A global effort is now underway to eradicate PRR by 2030 using nuclear and other techniques, and the ‘VETLAB’ network of animal health laboratories will play a critical role in this effort. The Global Control and Eradication Strategy is fashioned after the successful global eradication programme for rinderpest, a virus closely related to PPR, which was declared eradicated in 2011 with the help of nuclear techniques and the VETLAB network.
“One of the major constraints faced by those involved in the livestock sector is PPR,” said Berhe Tekola, Director of the FAO Animal Production and Health Division. “Nuclear techniques will be indispensable in eradication efforts through the use of isotopic techniques in vaccine development and to monitor the spread of PPR.”
Among the nuclear-related techniques employed are nucleic acid-based diagnostics and serum-based virus tests, which can be used to diagnose and monitor PPR, as well as for developing, adapting and validating vaccines and diagnostic technologies and procedures. The laboratories comprising the VETLAB network provide training in these techniques, as well as support in early and rapid diagnosis and control of PPR.

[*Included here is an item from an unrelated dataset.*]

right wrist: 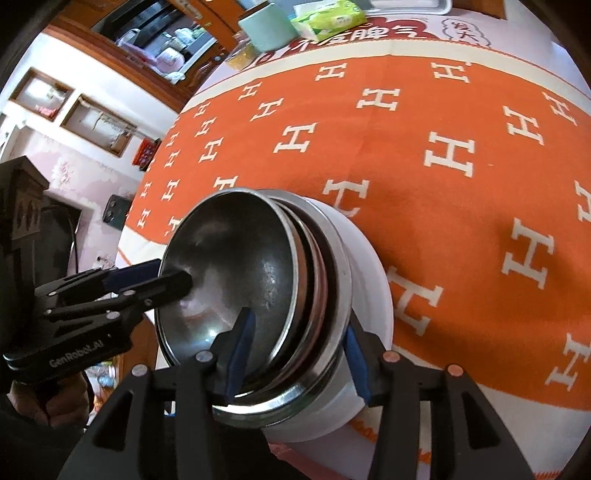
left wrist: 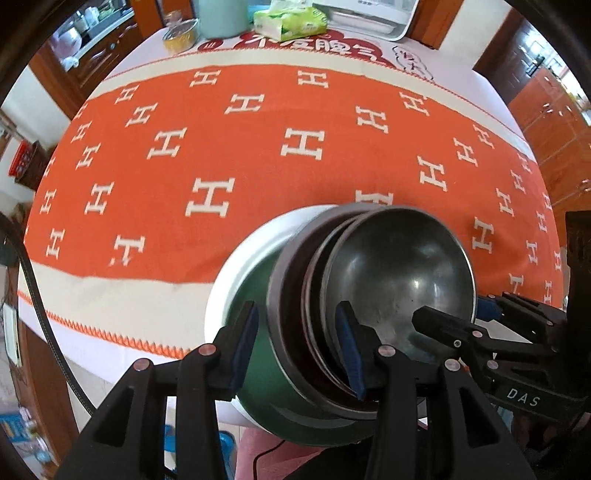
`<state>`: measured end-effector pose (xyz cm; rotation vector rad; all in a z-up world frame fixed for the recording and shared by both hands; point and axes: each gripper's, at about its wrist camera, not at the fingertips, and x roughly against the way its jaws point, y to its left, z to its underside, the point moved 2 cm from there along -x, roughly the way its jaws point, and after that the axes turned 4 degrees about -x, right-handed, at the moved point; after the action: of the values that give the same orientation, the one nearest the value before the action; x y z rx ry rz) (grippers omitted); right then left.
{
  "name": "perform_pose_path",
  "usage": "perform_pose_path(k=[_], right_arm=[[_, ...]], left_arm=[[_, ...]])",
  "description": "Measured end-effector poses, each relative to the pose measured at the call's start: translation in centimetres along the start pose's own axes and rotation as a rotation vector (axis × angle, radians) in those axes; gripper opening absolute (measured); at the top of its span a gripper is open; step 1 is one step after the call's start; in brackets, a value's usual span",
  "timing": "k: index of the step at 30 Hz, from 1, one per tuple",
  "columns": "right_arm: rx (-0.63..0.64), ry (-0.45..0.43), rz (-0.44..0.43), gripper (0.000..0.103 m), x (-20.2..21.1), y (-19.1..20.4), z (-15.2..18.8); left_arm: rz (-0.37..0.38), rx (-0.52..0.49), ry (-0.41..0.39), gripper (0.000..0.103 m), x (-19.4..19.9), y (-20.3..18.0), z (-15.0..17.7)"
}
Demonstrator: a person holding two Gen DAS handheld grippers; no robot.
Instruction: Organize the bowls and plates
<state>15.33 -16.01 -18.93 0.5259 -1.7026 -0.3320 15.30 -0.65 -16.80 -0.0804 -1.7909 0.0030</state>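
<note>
A nested stack of bowls sits at the near edge of the table. A white bowl point(right wrist: 369, 266) with a green wall point(left wrist: 258, 288) is at the bottom, with several steel bowls inside it and a dark steel bowl point(left wrist: 399, 266) on top. My left gripper point(left wrist: 297, 347) straddles the stack's near rim. One pad lies on the green wall and the other inside the top bowl. My right gripper point(right wrist: 297, 345) clamps the opposite rim, with one pad inside the top steel bowl point(right wrist: 229, 266) and the other on the white wall. Each gripper shows in the other's view: right gripper point(left wrist: 454, 314), left gripper point(right wrist: 166, 275).
An orange cloth with white H marks point(left wrist: 258, 155) covers the table. At the far edge stand a mint canister point(left wrist: 221, 18), a green tissue pack point(left wrist: 291, 20), a foil cup point(left wrist: 181, 35) and a steel tray point(left wrist: 365, 22). Wooden cabinets point(left wrist: 554, 122) line the room. A hand point(right wrist: 48, 402) holds the left gripper.
</note>
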Motion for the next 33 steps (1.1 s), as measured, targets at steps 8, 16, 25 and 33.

Connect, exchange, contain
The VETLAB network of animal health laboratories connects scientists and laboratories across borders with the IAEA, FAO, OIE and other partners, and helps to ensure that advanced capacities are available to stay ahead of these diseases.
Through this network, scientists share their knowledge to more dynamically adapt strategies and further research and development that is essential to monitoring and containing the spread of transboundary animal and zoonotic diseases. According to Sabenzia Nabalayo Wekesa, Head of the Molecular Laboratory of the Central Vet Laboratories in Nairobi, Kenya, sharing diagnostic data is an important element of the entire animal disease control process. It allows for close collaboration with other countries and helps compare results, learn what diseases are circulating elsewhere, and prevent them from spreading.
In cases where key veterinary capacities are lacking, the VETLAB network facilitates scientific training and assists laboratories through providing equipment and technical support. Laboratories throughout the VETLAB network also offer rapid and early diagnostic and control services to other laboratories that lack the capacity to do this themselves. Together, this translates into more improved national and regional veterinary services and, ultimately, more effective animal disease control.
Sequencing is a nuclear-derived technique that involves finding the way the nucleic acid (RNA and DNA) information inside pathogens is gathered. Organisms, including viruses, have genetic material. Through genetic sequencing, scientists can find out how the information inside the genetic material is structured and how it behaves. This not only helps to diagnose a disease, but can also disclose its origin and evolution.
Radioactive labelling was the method used for the first molecular characterization of a virus genome, and it is still the preferred technique where high levels of sensitivity and specificity are needed, and where a single pathogen among a million similar micro-organisms has to be identified. However, in most cases, a simpler method, involving a less sensitive labelling approach using dyes, chromophores or mass spectroscopy can be sufficient to identify the pathogen threat.
These nuclear-based tools and techniques are also used for detecting diseases like the Ebola and Zika viruses.